Recipe below, and here’s the link where it was found. Enjoy! (Try to) Eat in moderation (but within three days, so… 😉 😉 )
- 3 Bananas
- 1½ cups / 200g ground Oats
- 2 tbsp ground Ginger
- 1 tbsp Turmeric
- pinch of Salt
- pinch of Black pepper
CASHEW VANILLA ICING
- 3/4 cup / 115 g raw Cashew nuts
- 2 tbsp Sweetener such as Maple syrup
- 1 tsp Vanilla
- 2 tbsp Coconut oil or Coconut butter, optional – sub with extra water
- a splash of Water for blending
- a sprinkle of Turmeric or Ginger to top with
- Mix all of the dry cookie ingredients together. The oats should be ground into a reasonably fine flour, a small blender jug will do this in 30 seconds.
- Mash the bananas with a fork and then mix with the dry ingredients.
- Spoon onto a baking tray, try to make them the same size and a roughly round shape.
- Bake at 180C / 350F for 12-15 mins until they start to get a bit of colour. You will smell a banana caramely smell when they’re cooked.

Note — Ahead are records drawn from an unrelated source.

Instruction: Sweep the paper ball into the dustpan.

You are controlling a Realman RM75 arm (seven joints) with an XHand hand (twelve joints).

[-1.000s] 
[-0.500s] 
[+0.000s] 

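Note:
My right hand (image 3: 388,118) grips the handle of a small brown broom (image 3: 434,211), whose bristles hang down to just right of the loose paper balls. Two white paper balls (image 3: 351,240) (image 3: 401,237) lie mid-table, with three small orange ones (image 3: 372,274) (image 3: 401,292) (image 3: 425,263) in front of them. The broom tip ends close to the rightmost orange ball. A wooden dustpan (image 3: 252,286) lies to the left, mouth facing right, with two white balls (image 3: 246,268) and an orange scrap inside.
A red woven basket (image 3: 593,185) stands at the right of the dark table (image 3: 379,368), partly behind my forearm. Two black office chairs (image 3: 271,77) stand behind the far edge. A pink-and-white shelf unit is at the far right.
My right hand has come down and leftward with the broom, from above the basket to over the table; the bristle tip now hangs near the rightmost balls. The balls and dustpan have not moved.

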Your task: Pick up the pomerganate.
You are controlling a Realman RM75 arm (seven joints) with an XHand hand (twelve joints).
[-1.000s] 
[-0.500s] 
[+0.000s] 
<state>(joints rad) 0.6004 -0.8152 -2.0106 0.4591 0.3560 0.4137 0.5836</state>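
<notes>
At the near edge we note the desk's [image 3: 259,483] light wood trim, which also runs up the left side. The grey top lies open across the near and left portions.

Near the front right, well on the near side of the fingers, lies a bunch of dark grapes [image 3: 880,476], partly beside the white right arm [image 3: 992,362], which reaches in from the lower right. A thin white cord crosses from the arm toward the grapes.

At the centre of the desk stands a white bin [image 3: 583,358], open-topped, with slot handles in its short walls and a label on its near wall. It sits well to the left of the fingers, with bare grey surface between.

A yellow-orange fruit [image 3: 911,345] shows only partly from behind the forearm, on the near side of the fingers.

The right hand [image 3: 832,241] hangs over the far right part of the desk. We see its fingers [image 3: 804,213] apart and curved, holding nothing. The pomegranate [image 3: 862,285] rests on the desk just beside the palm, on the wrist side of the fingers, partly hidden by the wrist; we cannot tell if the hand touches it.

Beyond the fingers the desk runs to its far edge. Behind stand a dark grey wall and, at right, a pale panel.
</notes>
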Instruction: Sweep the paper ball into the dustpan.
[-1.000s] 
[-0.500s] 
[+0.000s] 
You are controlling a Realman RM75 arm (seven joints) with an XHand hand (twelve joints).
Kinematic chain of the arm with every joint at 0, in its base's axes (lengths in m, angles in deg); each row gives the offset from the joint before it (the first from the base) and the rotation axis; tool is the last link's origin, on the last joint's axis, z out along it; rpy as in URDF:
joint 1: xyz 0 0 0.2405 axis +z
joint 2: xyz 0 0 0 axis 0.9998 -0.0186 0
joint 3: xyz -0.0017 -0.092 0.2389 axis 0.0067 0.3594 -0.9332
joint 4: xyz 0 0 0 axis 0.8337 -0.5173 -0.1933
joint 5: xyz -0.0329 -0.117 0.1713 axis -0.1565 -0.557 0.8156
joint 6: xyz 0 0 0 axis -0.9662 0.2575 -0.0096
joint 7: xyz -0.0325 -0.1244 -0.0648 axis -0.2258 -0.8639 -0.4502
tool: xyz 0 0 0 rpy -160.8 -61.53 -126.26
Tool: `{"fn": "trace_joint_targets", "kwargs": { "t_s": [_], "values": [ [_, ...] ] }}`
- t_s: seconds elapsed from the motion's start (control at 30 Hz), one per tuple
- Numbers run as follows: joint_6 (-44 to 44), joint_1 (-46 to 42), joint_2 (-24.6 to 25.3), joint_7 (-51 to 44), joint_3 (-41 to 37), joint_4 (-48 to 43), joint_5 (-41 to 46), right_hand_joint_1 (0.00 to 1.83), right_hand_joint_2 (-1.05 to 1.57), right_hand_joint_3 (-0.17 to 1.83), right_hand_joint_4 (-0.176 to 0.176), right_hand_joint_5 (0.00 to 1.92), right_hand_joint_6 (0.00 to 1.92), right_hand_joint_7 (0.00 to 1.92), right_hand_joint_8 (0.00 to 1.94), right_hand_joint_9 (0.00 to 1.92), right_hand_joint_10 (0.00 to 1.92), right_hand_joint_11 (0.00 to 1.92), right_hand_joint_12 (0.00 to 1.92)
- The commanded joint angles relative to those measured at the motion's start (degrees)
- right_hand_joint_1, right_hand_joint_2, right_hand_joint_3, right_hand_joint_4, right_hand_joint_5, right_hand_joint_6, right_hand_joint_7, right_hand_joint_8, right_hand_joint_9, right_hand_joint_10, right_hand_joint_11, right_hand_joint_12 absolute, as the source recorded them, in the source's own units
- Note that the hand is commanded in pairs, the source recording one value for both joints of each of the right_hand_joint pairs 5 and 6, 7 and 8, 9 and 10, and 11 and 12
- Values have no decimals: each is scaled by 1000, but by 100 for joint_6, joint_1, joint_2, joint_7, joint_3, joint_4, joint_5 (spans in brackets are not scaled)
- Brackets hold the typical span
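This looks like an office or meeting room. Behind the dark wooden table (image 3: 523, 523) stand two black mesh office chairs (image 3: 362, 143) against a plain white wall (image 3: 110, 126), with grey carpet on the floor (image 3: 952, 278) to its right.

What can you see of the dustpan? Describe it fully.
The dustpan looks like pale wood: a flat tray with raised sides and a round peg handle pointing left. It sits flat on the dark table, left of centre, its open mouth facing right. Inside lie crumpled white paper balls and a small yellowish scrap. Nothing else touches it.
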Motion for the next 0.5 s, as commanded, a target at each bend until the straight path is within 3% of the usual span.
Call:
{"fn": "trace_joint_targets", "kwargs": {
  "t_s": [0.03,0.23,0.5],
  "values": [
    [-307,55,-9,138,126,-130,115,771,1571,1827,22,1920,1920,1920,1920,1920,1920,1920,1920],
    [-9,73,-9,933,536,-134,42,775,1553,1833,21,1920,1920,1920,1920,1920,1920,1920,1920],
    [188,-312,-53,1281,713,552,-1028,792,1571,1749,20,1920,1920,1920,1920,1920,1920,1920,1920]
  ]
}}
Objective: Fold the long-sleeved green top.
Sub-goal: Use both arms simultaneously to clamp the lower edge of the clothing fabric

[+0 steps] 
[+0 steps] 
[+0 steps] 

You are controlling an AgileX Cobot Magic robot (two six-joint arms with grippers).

- Take the healthy cookies out of the oven and leave to cool and firm up.
- Blend all of the cashew vanilla icing ingredients together. (**Jess’s suggestion: soak for 20ish minutes or more prior for smoother consistency. It was DELICIOUS but my cashews didn’t blend entirely so I had chunks)
- Place in the freezer for 5 mins to firm up.
- Ice the cookies and then sprinkle with a pinch of turmeric or ground ginger.
- Keep in an airtight container in the fridge and enjoy within three days.